GPT-2 can generate coherent and contextually relevant text, which might be beneficial in understanding complex medical descriptions.
After fine-tuning, GPT-2 can be very flexible, providing not only predictions but also human-readable explanations in some cases (depending on how it's fine-tuned).
Weaknesses:
Like BERT, GPT-2 is computationally intensive and may have slower inference times, particularly for large inputs.
Fine-tuning a large model on a relatively small dataset (like the one used in this task) can sometimes lead to overfitting or suboptimal performance if not handled carefully.
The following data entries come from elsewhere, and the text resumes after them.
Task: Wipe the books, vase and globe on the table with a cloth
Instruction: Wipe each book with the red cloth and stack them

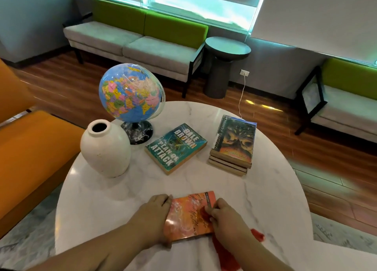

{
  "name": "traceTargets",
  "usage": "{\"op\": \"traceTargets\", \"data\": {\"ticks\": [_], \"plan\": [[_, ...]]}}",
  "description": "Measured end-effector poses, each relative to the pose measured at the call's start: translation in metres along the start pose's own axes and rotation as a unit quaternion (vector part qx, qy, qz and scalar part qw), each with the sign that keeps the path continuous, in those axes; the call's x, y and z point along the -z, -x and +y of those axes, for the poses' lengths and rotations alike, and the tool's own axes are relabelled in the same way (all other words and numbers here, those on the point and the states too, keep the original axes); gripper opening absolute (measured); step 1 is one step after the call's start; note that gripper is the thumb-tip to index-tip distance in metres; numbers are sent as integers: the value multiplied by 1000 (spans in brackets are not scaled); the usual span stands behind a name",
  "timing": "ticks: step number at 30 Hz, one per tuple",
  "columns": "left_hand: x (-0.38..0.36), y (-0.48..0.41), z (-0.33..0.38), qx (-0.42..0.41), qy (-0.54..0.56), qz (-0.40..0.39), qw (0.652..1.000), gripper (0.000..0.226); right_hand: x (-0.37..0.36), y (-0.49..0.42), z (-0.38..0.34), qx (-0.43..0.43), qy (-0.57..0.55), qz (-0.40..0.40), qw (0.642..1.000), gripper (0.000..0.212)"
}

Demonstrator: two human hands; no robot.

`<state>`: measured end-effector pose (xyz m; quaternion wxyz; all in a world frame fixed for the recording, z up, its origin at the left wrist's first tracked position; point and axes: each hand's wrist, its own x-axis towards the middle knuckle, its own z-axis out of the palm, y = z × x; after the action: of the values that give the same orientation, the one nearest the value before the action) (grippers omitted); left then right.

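Two hands on the orange book [189, 215], lying on the near side of the vase [106, 148]: left hand [157, 211] clamps its edge so it won't slide, I reckon, while right hand [223, 216] pinches the red cloth [258, 235] onto the cover.

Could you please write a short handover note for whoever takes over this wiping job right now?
The left hand grips the orange book by its left edge, steadying it on the marble table.
The right hand presses the red cloth on its cover, fingers curled on the cloth.
The globe and white vase stand far left; the Plan of Attack book lies mid-table, the book stack to its right.
Done: the picture does not show what is already wiped.
Left: finish the orange book, then the other books, vase and globe as needed.
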<state>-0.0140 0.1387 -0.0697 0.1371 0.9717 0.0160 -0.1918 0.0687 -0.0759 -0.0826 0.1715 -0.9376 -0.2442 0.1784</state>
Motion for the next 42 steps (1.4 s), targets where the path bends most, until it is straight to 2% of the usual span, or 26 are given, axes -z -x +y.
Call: {"op": "traceTargets", "data": {"ticks": [4,8,10,14,17,19,23,25,29,33,36,37,39,42], "plan": [[-1,-2,-4,-15,-20,6,1000,125,8,-8,-2,-72,6,44,996,20],[-3,-5,-9,-26,-34,0,999,126,5,-8,-13,-35,20,-14,999,19],[-2,-6,-11,-27,-35,-9,999,127,7,-7,-10,-28,50,-10,998,22],[-2,-9,-15,-42,-42,-12,998,125,11,-19,-17,-114,35,45,992,23],[-1,-9,-19,-52,-45,-15,998,123,5,-21,-28,-71,73,3,995,20],[0,-8,-20,-55,-45,-16,997,123,6,-17,-24,-36,93,-21,995,25],[1,-7,-21,-59,-50,-16,997,122,15,-20,-25,-64,120,35,990,17],[2,-8,-20,-59,-52,-16,997,122,15,-26,-36,-83,97,12,992,17],[2,-9,-21,-62,-55,-12,997,121,17,-23,-36,-61,70,-39,995,19],[2,-10,-21,-58,-59,-18,996,123,20,-28,-31,-103,73,16,992,14],[3,-10,-20,-58,-61,-20,996,123,9,-31,-42,-51,127,-44,990,33],[3,-10,-21,-58,-61,-21,996,123,9,-27,-45,-35,127,-62,989,34],[3,-10,-21,-60,-60,-27,996,124,14,-26,-42,-30,116,-64,991,27],[4,-10,-20,-58,-62,-34,996,124,19,-28,-37,-81,82,-13,993,16]]}}
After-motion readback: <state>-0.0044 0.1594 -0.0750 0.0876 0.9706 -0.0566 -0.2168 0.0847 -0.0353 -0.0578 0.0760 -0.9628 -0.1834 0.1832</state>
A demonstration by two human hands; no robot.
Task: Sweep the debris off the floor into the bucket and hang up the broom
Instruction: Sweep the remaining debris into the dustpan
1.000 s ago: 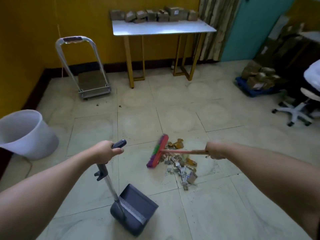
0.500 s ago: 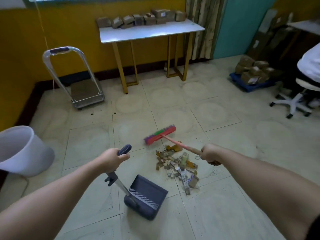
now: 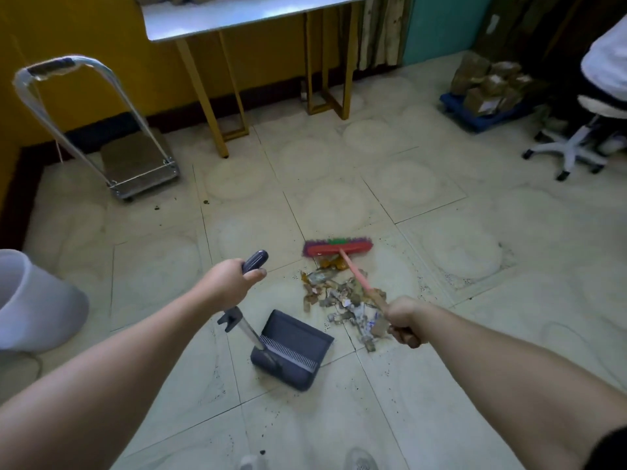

GPT models are more prone to generating "hallucinated" results (i.e., plausible-sounding but incorrect predictions) because they are generative models.

## Conclusion:
Traditional models are good for small-scale problems with limited data and are highly efficient in terms of computational resources, but they struggle to capture the complexity of medical text.
BERT offers a significant improvement in accuracy and performance by using transfer learning, but it is computationally expensive.
GPT-2, while similar to BERT in terms of accuracy, offers additional flexibility by being able to generate explanations and responses. However, it can be prone to overfitting on small datasets and is computationally intensive.